Les larmes de la maire
Pendant que l’opposition bouillonne à l’extérieur, l’ambiance est plus solennelle dans la salle Mejanes. Si la majorité a salué l’élection de la nouvelle maire par une standing ovation, les accolades et embrassades sont ponctuées d’une grande émotion. Dans son discours d’investiture, Sophie Joissains a même les larmes aux yeux : « J’espérais de tout mon coeur qui si j’étais un jour élue maire, ce serait un jour fort, beau, plein d’allégresse. C’est effectivement un jour très fort mais profondément douloureux », regrette-t-elle. Peut-être aurait-elle aimé avoir sa mère à ses côtés mais l’état de santé de cette dernière l’en empêche. « Les dernières nouvelles sont tout de même positives », rassure le premier adjoint Gérard Bramoullé. Malgré sa démission, Maryse Joissains reste toujours pour l’instant membre du conseil municipal. Elle récupère même le poste de deuxième adjoint de sa fille. Celle qui a dirigé Aix pendant vingt ans ne sera jamais loin mais « Sophie n’est pas Maryse », prévient Marc Pena. Elle doit maintenant faire ses preuves et endosser le costume de maire de la deuxième ville du département. Une tâche loin d’être évidente pour Marc Pena : « Je ne pense pas que Sophie Joissains ait la légitimité et la force politique de sa mère et dans quelques temps, selon comment ça se passe, on pourrait voir apparaître des divisions dans le clan de droite », prévient le socialiste.

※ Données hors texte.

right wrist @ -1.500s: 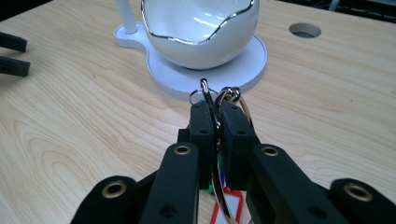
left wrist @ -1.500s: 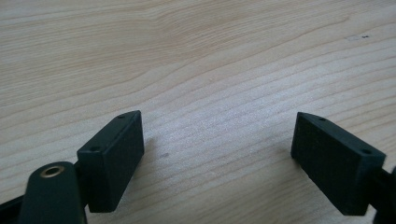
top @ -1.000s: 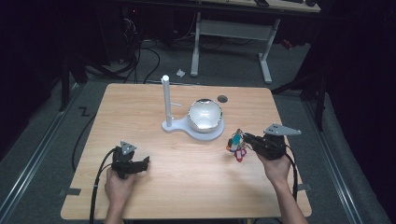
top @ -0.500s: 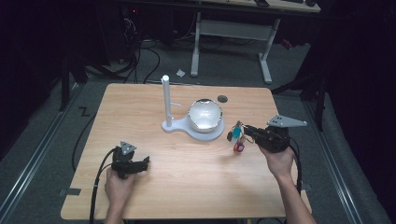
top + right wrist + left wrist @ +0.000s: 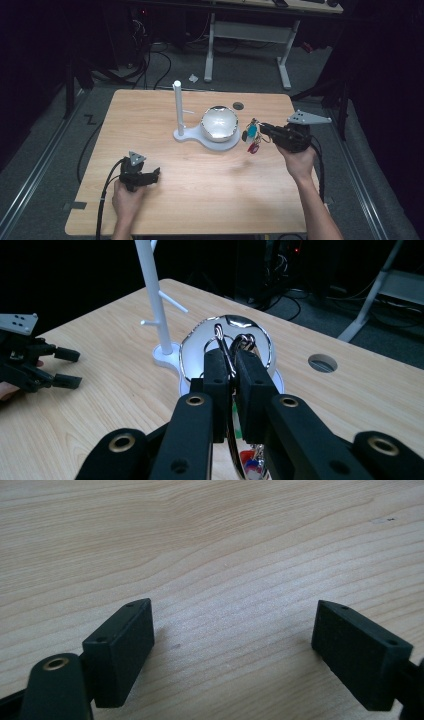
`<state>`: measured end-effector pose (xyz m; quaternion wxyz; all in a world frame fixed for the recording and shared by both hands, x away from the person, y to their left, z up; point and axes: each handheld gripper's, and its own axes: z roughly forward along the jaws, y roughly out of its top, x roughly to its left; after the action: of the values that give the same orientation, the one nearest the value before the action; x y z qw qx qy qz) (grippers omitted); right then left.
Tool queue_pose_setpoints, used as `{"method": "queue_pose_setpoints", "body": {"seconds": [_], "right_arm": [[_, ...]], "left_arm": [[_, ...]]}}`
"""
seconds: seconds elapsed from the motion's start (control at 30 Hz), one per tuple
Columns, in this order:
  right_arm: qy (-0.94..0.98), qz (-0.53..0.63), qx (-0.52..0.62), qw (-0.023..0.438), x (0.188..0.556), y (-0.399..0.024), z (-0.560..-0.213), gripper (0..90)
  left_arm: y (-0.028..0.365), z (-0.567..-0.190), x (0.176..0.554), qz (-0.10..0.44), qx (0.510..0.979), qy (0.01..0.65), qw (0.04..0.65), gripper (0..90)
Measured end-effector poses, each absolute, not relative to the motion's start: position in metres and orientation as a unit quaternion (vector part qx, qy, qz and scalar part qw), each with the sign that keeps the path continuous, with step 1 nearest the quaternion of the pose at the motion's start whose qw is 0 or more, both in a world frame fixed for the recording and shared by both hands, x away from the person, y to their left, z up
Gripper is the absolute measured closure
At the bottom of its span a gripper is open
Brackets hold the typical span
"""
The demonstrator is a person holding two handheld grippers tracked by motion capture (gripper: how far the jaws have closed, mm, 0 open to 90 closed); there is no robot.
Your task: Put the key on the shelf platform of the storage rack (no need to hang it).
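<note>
My right gripper (image 5: 263,130) has its two matte black jaws pressed together on a thin wire key ring (image 5: 231,352) that carries a cluster of small tags, one teal, one red (image 5: 251,136). In the right gripper view the ring's shiny metal loops stand up between the pads (image 5: 216,371), and the tags hang below the jaws, so the bunch's long axis runs roughly up and down. I hold it in the air just beside the polished chrome dome (image 5: 219,123), on the side facing my right hand (image 5: 299,163), with the jaws pointing at the dome.

The dome is smooth and mirror-bright, seated on a flat white plastic base (image 5: 192,135) from which a slim white post (image 5: 177,107) with a short side peg rises on the far side of the dome from my right gripper.

My left gripper (image 5: 155,174) rests low on the pale wood-grain table (image 5: 210,195), well apart from the dome towards my near edge. Its blocky black jaws are spread wide with bare tabletop between them, gripping nothing. My left hand (image 5: 127,198) wraps its handle.
</note>
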<state>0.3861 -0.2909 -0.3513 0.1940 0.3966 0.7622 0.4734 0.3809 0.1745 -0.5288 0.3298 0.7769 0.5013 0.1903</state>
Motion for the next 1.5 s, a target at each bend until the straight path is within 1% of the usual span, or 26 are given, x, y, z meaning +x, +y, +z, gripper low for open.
{"method": "queue_pose_setpoints", "body": {"seconds": [0.5, 0.77, 1.17, 1.5], "right_arm": [[0.772, 0.479, 0.369, 0.194, 0.406, -0.271, -0.323, 85.0], [0.775, 0.483, 0.364, 0.184, 0.418, -0.26, -0.318, 84.9], [0.78, 0.484, 0.351, 0.184, 0.436, -0.241, -0.302, 84.9], [0.779, 0.49, 0.352, 0.169, 0.453, -0.23, -0.302, 84.9]], "left_arm": [[0.175, -0.529, 0.381, 0.19, 0.777, 0.501, 0.33, 17.6], [0.175, -0.529, 0.381, 0.19, 0.777, 0.501, 0.33, 17.6], [0.175, -0.529, 0.381, 0.19, 0.777, 0.501, 0.33, 17.6], [0.175, -0.529, 0.381, 0.19, 0.777, 0.501, 0.33, 17.6]]}}
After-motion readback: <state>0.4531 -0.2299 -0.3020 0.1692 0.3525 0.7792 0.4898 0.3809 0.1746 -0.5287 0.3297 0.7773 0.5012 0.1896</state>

La réaction de Sophie Joissains face à la presse :
La réforme métropolitaine, le prochain défi de la maire d’Aix
Pour décrire sa mission, Sophie Joissains parle de « renouveau dans la continuité » : « Notre maire a fixé un cap et il sera maintenu. Ensuite, nous devons faire face à de nouveaux défis sur le développement durable, la fracture numérique ou encore les problèmes d’urbanisme. C’est en s’adaptant à ces défis qui se présenteront que le renouveau interviendra », précise-t-elle. En toile de fond, l’un des grands dossiers qui se profile est la réforme métropolitaine relancée par le Président de la république lors de sa venue à Marseille. Sophie Joissains conserve d’ailleurs son mandat de première vice-présidente de la Métropole en charge de la réforme, tout comme celui de vice-présidente en charge de la culture à la Région. Interrogée à ce sujet, elle reste sur la même ligne : « Les conseils de territoire sont nécessaires et il est hors de question d’amputer les communes d’une part de leur budget ». Par contre, les relations semblent se réchauffer avec Marseille et notamment avec son nouveau maire Benoît Payan : « Pour la première fois, de façon séculaire, nous avons des intérêts communs », avance-t-elle. De son côté, Renaud Muselier préfère rester en dehors de ces débats houleux : « Je ne me mêle pas de la gouvernance des autres. Ils ne se mêlent pas de la mienne ». Mais il ajoute cependant vouloir « faciliter la démarche positive entamée par le Président de la République pour la deuxième ville de France ». Et lui aussi l’assure : « Je m’entends très bien avec M. Payan ». Décidément, depuis la visite du Président de la République, le maire de Marseille n’a que des amis.